◆ Exercise details
Using the data below, transcribe exactly everything from the line that contains "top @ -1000" down to the line that contains "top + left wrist". Include both of those lines and none of the pictures.

◆ Exercise data
==========
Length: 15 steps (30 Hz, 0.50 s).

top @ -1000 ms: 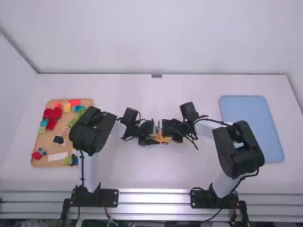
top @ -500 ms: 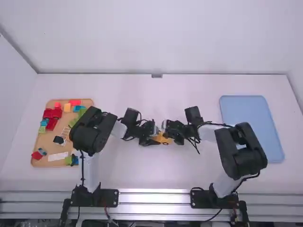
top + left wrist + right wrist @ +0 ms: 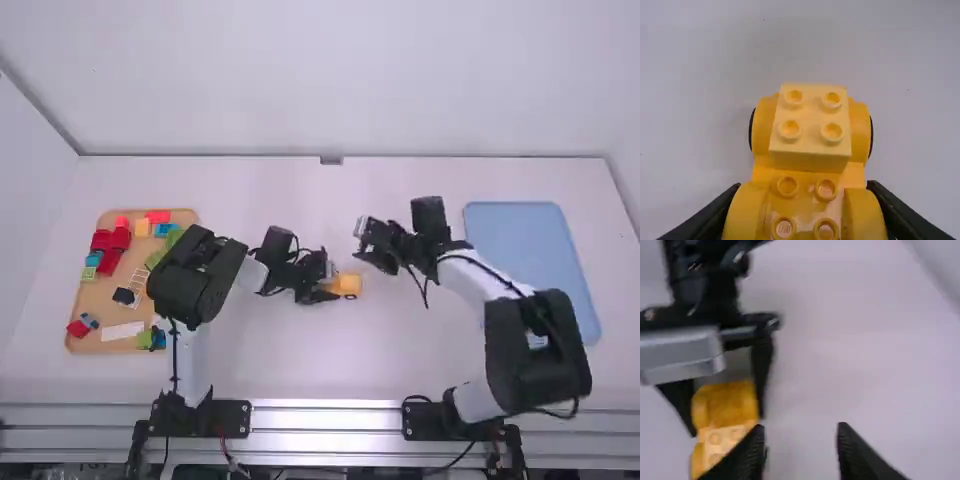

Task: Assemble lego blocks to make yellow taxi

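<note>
Swung toward one o'clock, black right gripper [image 3: 800,429] gapes as black left gripper [image 3: 804,189] pinches yellow wheeled plastic chassis [image 3: 807,200] (best kept steady).

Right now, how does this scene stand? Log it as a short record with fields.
Left gripper: closed on the sides of the yellow base
Right gripper: open, apart from the base
Pale yellow block: on one end of the base, four studs up
Tan tray: left side, holding red, green and blue pieces
Blue tray: right side
</note>
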Available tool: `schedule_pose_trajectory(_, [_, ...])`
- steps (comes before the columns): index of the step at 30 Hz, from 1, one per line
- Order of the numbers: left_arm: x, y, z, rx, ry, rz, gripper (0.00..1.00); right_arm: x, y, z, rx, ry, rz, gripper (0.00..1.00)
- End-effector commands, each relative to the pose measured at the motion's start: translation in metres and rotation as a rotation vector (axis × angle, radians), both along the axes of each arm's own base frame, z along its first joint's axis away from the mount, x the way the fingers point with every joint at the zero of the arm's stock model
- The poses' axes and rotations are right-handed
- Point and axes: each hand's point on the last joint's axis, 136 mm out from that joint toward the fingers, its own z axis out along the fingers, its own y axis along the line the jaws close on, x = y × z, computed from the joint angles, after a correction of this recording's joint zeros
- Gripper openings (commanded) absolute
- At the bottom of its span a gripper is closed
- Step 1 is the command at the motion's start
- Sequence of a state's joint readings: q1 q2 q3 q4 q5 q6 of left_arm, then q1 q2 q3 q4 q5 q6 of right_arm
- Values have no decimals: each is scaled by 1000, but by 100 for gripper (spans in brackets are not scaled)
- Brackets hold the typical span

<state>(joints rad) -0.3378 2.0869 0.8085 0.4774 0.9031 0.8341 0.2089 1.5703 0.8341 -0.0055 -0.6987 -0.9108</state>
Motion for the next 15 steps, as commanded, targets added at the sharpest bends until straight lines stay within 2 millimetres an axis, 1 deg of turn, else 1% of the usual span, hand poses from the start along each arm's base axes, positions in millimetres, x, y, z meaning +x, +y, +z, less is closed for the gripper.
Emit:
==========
◆ Solution to the problem
top @ -1000 ms: 
top @ -500 ms: 
top + left wrist + right wrist @ +0 ms: 

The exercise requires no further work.